Le syndrome de Cowden ou syndrome des hamartomes multiples en endocrinologie clinique

Cowden syndrome (CS) is the prototypic PTEN hamartoma tumor syndromes (PHTS), rare clinical syndromes characterized by germline mutations of the tumor suppressor PTEN. CS is characterized by association of macrocephaly, facial trichilemmomas, acral keratoses, papillomatous papules, with increased risk for breast, thyroid and endometrial cancer. PTEN, which is located on chromosome 10q23, regulates negatively the prosurvival PI3K/Akt/mTOR pathway through a lipid phosphatase activity. Loss of PTEN activates this pathway and leads to increased cellular growth, migration, proliferation, and survival. CS diagnosis is clinical, based on the association of pathognomonic, major and minor criteria. The association in a patient with thyroid cancer, rarely with multinodular goiter, of typical dermatological manifestations, easily identifiable by clinical examination (papillomatous papules, acral keratoses, trichilemmomas), with a history of breast, endometrial, or renal cancer, or hamartomatous tumors presence, should alert the clinician. Clinical management of patients with CS is multidisciplinary, to include early and frequent screening, surveillance, and preventive care for associated malignancies. The development of antineoplastic agents targeting PI3K/Akt/mTOR pathway, such as rapamycin, may be the opportunity of treatment in PHTS and CS patients, for whom no specific medical treatment exist.

RésuméLe syndrome de Cowden (SC) est le prototype des syndromes tumoraux hamartomateux liés àPTEN (PTHS), ensemble de syndromes cliniques rares, caractérisés par des mutations germinales du gène suppresseur de tumeurs PTEN. Le SC associe une macrocéphalie, une papillomatose cutanéomuqueuse, une kératose acrale, des trichilemmomes (lésions hamartomateuses bénignes), à un risque accru de néoplasies mammaires, thyroïdiennes et endométriales.
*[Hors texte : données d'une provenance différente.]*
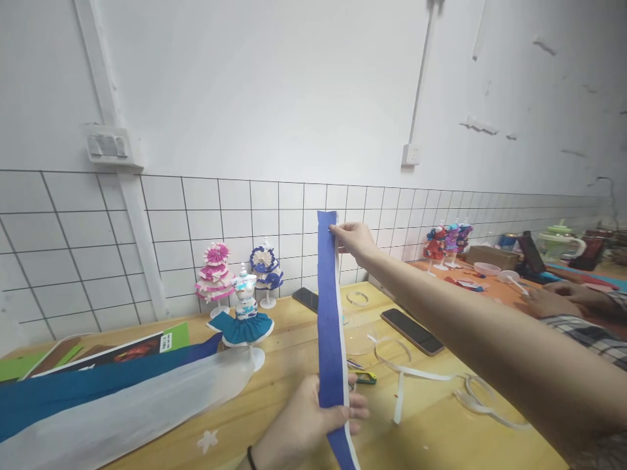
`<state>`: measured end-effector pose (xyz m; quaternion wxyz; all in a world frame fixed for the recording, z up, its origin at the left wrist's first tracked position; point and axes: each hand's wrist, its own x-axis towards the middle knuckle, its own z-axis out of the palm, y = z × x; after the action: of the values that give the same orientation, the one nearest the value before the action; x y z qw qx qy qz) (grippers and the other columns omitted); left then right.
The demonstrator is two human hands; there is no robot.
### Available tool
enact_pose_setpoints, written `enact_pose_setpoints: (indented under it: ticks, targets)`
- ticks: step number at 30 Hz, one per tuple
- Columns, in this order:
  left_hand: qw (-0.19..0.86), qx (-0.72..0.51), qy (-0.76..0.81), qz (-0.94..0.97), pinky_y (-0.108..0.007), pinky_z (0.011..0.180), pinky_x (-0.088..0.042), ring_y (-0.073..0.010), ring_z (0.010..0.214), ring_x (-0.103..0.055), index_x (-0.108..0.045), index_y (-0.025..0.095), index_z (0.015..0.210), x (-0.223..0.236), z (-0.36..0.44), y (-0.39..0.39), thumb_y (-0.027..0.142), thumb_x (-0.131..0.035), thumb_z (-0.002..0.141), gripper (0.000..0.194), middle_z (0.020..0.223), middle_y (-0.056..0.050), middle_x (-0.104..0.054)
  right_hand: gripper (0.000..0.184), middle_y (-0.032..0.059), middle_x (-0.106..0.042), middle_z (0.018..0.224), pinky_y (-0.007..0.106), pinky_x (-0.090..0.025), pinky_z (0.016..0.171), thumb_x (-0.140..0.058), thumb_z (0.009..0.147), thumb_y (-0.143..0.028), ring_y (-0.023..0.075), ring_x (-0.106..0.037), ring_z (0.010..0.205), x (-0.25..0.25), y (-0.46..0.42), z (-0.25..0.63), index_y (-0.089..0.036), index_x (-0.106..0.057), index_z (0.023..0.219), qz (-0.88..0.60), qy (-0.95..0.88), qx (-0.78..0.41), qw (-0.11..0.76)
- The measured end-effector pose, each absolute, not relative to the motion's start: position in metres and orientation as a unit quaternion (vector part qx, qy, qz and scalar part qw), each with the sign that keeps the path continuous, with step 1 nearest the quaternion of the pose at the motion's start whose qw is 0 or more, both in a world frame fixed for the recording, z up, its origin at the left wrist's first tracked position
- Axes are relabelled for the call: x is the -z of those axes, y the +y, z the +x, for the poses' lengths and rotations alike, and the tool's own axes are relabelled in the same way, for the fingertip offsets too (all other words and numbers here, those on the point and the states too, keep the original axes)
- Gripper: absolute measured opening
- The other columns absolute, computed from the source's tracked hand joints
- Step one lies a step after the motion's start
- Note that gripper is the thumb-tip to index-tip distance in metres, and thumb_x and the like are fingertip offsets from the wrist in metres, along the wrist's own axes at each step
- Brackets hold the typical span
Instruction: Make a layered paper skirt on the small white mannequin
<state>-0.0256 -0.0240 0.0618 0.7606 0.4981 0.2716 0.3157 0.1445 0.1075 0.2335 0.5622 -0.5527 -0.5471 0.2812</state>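
Observation:
A long blue strip of cloth (329, 307) with a white edge is stretched upright in front of me over the wooden table (431, 424). My right hand (353, 240) pinches its top end, arm reaching forward. Lower down, my left hand (313, 418) is closed round the strip, with fingers over the blue face. The strip's tail hangs past my left hand toward the bottom edge.
Small doll-dress models (245, 313) on stands sit at the back left beside teal and white fabric (112, 398). Two phones (412, 330), white strips (421, 375) and a small yellow tool (365, 377) lie on the table. Another person's hands (553, 297) rest at the right.

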Motion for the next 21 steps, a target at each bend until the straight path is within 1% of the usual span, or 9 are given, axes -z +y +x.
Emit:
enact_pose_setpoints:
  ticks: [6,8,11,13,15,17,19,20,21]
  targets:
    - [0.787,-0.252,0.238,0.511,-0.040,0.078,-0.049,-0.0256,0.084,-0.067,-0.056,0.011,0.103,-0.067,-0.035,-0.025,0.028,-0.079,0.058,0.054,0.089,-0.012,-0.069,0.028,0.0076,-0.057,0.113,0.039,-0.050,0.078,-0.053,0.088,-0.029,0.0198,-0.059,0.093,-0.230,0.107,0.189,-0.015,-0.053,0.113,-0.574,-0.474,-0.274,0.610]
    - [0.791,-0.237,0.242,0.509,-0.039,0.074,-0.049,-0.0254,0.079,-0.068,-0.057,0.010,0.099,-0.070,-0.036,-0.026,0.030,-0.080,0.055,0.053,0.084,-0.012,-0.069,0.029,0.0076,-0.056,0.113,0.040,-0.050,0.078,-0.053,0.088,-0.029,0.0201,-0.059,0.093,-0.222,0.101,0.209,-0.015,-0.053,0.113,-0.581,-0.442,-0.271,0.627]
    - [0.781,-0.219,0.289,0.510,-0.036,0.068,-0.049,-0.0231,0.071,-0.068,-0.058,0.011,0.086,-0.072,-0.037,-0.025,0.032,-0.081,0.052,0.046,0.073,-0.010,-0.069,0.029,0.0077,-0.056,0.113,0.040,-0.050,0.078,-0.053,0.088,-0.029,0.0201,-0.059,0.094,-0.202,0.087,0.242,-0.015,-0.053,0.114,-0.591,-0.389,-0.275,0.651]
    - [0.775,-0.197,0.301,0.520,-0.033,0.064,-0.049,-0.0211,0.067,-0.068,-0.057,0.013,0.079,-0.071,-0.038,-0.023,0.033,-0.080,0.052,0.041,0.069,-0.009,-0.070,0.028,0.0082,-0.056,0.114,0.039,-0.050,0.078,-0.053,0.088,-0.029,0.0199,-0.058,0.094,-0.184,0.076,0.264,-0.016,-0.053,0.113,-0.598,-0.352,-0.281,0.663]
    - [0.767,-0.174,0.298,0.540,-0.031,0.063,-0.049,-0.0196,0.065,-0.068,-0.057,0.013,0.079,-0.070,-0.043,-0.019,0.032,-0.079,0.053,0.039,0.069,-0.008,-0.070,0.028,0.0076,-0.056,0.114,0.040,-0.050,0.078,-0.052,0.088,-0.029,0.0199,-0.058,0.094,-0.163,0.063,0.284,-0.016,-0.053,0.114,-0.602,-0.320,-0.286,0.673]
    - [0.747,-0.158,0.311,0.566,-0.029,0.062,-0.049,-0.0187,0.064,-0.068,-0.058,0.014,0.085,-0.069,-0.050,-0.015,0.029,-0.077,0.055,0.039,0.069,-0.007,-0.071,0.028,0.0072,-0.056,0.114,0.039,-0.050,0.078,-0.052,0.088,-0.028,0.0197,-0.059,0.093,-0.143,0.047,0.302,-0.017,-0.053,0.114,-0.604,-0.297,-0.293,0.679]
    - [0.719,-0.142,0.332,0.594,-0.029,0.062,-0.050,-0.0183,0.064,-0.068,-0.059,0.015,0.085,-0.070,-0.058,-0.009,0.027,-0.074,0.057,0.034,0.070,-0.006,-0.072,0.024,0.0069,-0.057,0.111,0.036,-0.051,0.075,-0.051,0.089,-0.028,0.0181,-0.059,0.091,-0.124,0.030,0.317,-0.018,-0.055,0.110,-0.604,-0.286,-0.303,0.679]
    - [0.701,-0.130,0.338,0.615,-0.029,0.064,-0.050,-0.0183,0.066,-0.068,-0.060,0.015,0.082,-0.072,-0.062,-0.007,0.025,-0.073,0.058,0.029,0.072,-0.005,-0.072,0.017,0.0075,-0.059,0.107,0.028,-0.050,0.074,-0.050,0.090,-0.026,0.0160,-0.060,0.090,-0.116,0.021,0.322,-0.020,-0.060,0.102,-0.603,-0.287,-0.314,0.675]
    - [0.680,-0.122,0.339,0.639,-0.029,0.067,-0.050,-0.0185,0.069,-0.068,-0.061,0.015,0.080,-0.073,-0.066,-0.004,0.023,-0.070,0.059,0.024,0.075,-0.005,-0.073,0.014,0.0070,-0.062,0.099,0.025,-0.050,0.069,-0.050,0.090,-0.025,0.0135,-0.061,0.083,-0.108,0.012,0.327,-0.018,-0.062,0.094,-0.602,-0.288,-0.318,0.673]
Situé sur le chromosome 10q23, PTEN régule négativement, par son activité de phosphatase lipidique, la voie de survie PI3K/Akt/mTOR. La perte de fonction de PTEN active donc la croissance, la migration, la prolifération et la survie cellulaire. Le diagnostic de SC est clinique, basé sur la présence de différents critères pathognomoniques, majeurs et mineurs. L’attention du clinicien doit être attirée par l’association chez un patient suivi pour cancer thyroïdien différencié, plus rarement pour goitre multinodulaire, de manifestations dermatologiques typiques (papillomatose cutanéomuqueuse, kératose acrale, trichilemmomes), facilement repérables par un examen ciblé, d’antécédents néoplasiques (sein, endomètre, rein) et de lésions tumorales bénignes (hamartomes). La prise en charge des patients atteints de SC est multidisciplinaire, faisant appel à un dépistage précoce et fréquent, à une surveillance et aux traitements préventifs des tumeurs malignes associées. Le développement d’agents antinéoplasiques ciblant la voie PI3K/Akt/mTOR, comme la rapamycine, pourrait représenter l’opportunité d’un traitement chez les patients atteints de PHTS et de SC, pour lequel il n’existe à l’heure actuelle pas de traitement médical spécifique.